Reproduce the records in full. Alter nothing.

**EXERCISE MATERIALS:**

*** Begin section ***

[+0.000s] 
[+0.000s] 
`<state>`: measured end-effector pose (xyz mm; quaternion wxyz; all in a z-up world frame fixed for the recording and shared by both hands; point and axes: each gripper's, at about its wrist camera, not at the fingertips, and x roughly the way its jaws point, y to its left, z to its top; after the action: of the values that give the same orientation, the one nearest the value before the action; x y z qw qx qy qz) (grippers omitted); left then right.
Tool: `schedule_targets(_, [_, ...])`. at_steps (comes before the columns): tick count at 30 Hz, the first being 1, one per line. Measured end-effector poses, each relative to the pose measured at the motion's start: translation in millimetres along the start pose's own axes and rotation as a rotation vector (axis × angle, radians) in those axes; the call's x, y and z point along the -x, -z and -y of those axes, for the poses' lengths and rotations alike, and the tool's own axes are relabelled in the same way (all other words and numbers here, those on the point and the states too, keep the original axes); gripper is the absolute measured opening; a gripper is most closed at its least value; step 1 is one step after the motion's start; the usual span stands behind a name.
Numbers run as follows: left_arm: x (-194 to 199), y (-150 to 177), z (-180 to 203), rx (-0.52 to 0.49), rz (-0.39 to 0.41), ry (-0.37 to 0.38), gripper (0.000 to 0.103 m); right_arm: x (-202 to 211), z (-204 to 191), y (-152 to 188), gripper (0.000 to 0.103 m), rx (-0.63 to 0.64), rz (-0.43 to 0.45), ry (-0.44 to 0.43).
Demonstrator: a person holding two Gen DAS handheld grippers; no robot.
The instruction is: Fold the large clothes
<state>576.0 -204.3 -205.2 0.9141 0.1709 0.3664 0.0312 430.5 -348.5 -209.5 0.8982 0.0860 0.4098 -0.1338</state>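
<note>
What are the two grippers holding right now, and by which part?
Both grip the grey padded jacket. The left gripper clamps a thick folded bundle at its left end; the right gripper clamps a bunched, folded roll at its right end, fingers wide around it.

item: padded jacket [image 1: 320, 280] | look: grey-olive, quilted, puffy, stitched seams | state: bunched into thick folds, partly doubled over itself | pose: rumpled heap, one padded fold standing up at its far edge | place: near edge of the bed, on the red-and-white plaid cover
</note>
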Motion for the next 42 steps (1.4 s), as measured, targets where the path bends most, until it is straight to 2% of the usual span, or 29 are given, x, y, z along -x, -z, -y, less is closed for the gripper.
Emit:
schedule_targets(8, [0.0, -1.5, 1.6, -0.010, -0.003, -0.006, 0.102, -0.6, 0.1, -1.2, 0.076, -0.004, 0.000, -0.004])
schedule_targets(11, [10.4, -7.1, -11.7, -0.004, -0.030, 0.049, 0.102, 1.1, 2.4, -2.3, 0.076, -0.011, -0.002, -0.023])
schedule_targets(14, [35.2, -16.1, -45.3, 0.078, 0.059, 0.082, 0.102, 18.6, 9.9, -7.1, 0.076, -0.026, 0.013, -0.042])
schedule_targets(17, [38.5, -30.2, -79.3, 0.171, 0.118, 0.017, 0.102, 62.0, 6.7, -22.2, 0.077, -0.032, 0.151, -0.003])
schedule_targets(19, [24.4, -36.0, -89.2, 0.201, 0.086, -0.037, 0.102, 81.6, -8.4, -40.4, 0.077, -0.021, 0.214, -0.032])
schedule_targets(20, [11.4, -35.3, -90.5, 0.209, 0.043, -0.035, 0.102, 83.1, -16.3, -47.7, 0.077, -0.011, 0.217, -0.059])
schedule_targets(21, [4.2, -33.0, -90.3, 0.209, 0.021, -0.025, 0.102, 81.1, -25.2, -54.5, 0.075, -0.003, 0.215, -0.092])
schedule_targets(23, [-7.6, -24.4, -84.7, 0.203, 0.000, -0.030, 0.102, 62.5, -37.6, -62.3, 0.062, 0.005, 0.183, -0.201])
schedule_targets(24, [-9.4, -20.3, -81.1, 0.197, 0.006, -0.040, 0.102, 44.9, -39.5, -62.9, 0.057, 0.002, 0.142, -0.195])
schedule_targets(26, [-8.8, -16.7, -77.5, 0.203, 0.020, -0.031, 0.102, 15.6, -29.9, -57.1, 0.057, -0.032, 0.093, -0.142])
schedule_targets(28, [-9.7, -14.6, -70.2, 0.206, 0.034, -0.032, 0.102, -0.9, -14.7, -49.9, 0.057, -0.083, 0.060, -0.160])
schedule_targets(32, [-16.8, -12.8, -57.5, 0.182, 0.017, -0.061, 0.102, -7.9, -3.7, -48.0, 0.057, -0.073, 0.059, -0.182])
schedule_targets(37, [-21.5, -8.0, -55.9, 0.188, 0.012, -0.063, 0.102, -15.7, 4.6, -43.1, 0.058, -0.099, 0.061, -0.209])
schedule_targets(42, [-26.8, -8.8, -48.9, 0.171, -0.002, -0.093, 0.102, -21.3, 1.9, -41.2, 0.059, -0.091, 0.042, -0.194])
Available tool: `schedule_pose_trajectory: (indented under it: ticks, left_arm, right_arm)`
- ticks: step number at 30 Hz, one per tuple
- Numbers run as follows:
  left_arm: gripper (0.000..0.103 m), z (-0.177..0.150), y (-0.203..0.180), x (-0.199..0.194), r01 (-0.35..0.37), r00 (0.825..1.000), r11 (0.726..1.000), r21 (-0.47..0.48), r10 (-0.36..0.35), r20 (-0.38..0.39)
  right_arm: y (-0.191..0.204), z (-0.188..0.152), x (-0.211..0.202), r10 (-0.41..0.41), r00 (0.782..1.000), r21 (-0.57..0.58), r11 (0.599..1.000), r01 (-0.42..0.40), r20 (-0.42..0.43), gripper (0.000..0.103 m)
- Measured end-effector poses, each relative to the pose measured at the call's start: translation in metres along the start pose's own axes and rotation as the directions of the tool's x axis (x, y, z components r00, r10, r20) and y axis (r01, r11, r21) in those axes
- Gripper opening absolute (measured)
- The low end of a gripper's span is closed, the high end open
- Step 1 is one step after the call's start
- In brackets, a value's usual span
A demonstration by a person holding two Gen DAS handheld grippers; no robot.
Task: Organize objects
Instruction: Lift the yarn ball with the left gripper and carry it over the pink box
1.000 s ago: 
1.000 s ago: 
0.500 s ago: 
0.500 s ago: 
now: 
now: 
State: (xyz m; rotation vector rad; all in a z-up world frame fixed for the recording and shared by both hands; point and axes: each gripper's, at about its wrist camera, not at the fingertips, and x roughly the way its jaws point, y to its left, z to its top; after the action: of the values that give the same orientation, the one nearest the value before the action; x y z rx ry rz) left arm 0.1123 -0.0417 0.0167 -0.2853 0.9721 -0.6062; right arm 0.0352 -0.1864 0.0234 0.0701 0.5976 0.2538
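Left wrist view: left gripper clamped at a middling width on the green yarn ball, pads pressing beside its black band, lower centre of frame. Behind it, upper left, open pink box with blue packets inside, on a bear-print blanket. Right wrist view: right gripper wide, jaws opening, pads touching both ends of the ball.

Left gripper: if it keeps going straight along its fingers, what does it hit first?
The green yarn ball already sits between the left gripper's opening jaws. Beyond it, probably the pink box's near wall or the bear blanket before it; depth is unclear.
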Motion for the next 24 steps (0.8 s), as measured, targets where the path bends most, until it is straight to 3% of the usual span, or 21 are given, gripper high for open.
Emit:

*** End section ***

**RESPONSE FOR THIS EXERCISE:**
[+0.000s] 
[+0.000s] 
`<state>`: measured end-effector pose (xyz mm; quaternion wxyz; all in a z-up world frame fixed for the recording and shared by both hands; point and axes: each gripper's, at about its wrist camera, not at the fingertips, and x roughly the way its jaws point, y to its left, z to its top; after the action: of the values that give the same orientation, the one nearest the value before the action; x y z qw qx qy qz) (grippers omitted); left then right.
Tool: `schedule_targets(_, [_, ...])`. at_steps (comes before the columns): tick count at 30 Hz, the first being 1, one per line. Measured end-effector poses, each relative to the pose measured at the motion's start: translation in millimetres along the start pose's own axes and rotation as a rotation vector (axis × angle, radians) in those axes; the call's x, y and z point along the -x, -z and -y of those axes, for the poses' lengths and rotations alike, and the tool's own axes are relabelled in the same way (all other words and numbers here, those on the point and the states too, keep the original axes); gripper is the absolute measured opening; a gripper is most closed at its least value; step 1 is one step after the motion's start; the usual span stands behind a name.
Numbers run as follows: left_arm: x (-194 to 199), y (-150 to 177), z (-180 to 203), rx (-0.52 to 0.49), rz (-0.39 to 0.41), ry (-0.37 to 0.38), gripper (0.000 to 0.103 m); right_arm: x (-202 to 211), z (-204 to 191), y (-152 to 188), gripper (0.000 to 0.103 m), rx (-0.63 to 0.64), rz (-0.43 to 0.45), ry (-0.44 to 0.43).
Demonstrator: a person holding two Gen DAS handheld grippers; no robot.
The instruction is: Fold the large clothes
<state>576.0 -204.3 -205.2 0.9141 0.1709 0.3664 0.0312 430.5 -348.5 -209.5 0.8982 0.0860 0.4098 -0.1338</state>
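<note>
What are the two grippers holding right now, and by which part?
Both grip the grey padded jacket. The left gripper clamps a thick folded bundle at its left end; the right gripper clamps a bunched, folded roll at its right end, fingers wide around it.

item: padded jacket [image 1: 320, 280] | look: grey-olive, quilted, puffy, stitched seams | state: bunched into thick folds, partly doubled over itself | pose: rumpled heap, one padded fold standing up at its far edge | place: near edge of the bed, on the red-and-white plaid cover
</note>
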Motion for the next 42 steps (1.4 s), as measured, targets where the path bends most, until it is straight to 2% of the usual span, or 29 are given, x, y, z along -x, -z, -y, less is closed for the gripper.
Emit:
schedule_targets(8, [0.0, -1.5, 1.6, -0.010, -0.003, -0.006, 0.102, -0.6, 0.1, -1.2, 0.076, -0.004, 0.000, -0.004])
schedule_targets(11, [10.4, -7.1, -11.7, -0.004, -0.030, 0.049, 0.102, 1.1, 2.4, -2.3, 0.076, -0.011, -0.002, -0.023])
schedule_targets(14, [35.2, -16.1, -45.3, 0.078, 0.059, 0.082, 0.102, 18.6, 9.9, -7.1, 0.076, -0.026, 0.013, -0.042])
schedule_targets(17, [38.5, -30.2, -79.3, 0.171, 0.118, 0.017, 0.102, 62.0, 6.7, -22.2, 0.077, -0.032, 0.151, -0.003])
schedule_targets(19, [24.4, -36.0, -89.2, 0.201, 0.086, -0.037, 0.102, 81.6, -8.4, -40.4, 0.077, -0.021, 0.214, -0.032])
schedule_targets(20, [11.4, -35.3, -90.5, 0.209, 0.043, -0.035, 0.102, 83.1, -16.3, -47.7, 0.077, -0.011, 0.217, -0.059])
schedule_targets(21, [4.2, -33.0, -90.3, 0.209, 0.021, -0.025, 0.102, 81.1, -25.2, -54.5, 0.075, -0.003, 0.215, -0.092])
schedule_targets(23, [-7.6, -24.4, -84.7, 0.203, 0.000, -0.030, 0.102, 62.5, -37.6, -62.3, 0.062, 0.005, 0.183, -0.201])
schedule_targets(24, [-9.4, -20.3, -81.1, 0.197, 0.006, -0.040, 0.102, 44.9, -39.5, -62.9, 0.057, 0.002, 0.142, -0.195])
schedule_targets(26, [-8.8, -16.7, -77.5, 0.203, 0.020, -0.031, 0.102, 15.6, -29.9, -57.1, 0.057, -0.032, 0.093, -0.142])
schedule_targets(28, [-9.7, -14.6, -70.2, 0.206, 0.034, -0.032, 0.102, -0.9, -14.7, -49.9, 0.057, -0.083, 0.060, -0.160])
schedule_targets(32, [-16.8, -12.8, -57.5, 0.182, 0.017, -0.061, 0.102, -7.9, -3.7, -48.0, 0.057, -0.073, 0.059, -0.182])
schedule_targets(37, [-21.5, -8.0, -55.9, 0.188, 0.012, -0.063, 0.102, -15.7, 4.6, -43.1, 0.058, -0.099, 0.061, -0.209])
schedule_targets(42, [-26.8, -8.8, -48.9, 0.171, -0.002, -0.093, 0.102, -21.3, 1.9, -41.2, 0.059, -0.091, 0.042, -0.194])
Available tool: `schedule_pose_trajectory: (indented under it: ticks, left_arm, right_arm)`
- ticks: step number at 30 Hz, one per tuple
- Numbers run as follows:
  left_arm: gripper (0.000..0.103 m), z (-0.177..0.150), y (-0.203..0.180), x (-0.199..0.194), r01 (-0.35..0.37), r00 (0.825..1.000), r11 (0.726..1.000), r21 (-0.47..0.48), r10 (-0.36..0.35), r20 (-0.38..0.39)
  right_arm: y (-0.191..0.204), z (-0.188..0.152), x (-0.211..0.202), r10 (-0.41..0.41), r00 (0.782..1.000), r21 (-0.57..0.58), r11 (0.599..1.000), r01 (-0.42..0.40), r20 (-0.42..0.43), gripper (0.000..0.103 m)
- Measured end-effector poses, each relative to the pose measured at the call's start: translation in metres along the start pose's own axes and rotation as the directions of the tool's x axis (x, y, z components r00, r10, r20) and y axis (r01, r11, r21) in those axes
- Gripper opening absolute (measured)
- The low end of a gripper's span is closed, the high end open
- Step 1 is one step after the call's start
- In brackets, a value's usual span
A demonstration by a person holding two Gen DAS handheld grippers; no robot.
Task: Organize objects
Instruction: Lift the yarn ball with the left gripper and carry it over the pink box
1.000 s ago: 
1.000 s ago: 
0.500 s ago: 
0.500 s ago: 
now: 
now: 
State: (xyz m; rotation vector rad; all in a z-up world frame fixed for the recording and shared by both hands; point and axes: each gripper's, at about its wrist camera, not at the fingertips, and x roughly the way its jaws point, y to its left, z to its top; after the action: of the values that give the same orientation, the one nearest the value before the action; x y z rx ry rz) left arm 0.1123 -0.0417 0.0167 -0.2853 0.9721 -0.6062; right arm 0.0352 -0.1864 0.0234 0.0701 0.5976 0.2538
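Left wrist view: left gripper clamped at a middling width on the green yarn ball, pads pressing beside its black band, lower centre of frame. Behind it, upper left, open pink box with blue packets inside, on a bear-print blanket. Right wrist view: right gripper wide, jaws opening, pads touching both ends of the ball.

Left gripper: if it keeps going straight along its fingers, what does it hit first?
The green yarn ball already sits between the left gripper's opening jaws. Beyond it, probably the pink box's near wall or the bear blanket before it; depth is unclear.
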Motion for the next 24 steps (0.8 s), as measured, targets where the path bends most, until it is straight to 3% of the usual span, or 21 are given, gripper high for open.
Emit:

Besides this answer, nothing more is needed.